▸ **TASK GOAL**
Lines from the listing that hold the string "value" are what you should return.
[[ RECORDED INFORMATION open ]]
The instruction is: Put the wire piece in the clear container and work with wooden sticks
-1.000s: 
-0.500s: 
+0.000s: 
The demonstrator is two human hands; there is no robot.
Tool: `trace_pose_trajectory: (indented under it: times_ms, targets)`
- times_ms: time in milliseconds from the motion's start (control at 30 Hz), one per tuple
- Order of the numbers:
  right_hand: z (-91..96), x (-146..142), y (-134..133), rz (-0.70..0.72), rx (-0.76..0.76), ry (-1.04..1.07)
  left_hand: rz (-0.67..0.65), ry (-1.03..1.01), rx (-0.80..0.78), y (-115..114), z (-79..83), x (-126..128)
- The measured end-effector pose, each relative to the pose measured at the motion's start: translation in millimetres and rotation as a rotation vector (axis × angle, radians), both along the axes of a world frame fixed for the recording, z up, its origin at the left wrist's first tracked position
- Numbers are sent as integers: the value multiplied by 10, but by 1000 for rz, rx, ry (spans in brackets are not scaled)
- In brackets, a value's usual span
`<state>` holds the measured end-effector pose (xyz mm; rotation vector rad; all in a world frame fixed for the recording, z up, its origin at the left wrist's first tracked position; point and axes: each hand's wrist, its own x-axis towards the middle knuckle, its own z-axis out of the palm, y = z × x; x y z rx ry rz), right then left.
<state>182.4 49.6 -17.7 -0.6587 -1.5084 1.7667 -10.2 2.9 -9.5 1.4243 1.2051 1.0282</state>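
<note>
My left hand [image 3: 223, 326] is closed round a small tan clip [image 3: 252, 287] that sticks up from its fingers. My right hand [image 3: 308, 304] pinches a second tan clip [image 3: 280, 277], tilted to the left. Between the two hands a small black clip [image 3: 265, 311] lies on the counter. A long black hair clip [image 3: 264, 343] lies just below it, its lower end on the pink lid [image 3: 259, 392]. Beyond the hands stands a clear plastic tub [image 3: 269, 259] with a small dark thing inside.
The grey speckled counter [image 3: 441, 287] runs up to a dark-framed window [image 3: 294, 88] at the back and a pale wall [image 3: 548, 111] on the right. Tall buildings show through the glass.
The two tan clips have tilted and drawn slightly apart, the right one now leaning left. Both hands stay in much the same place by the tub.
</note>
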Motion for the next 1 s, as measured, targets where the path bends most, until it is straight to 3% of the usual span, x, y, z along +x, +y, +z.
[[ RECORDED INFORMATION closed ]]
▸ **RESULT**
- Numbers are sent as integers: the value multiplied by 10, but by 1000 for rz, rx, ry (spans in brackets are not scaled)
- In brackets, a value's usual span

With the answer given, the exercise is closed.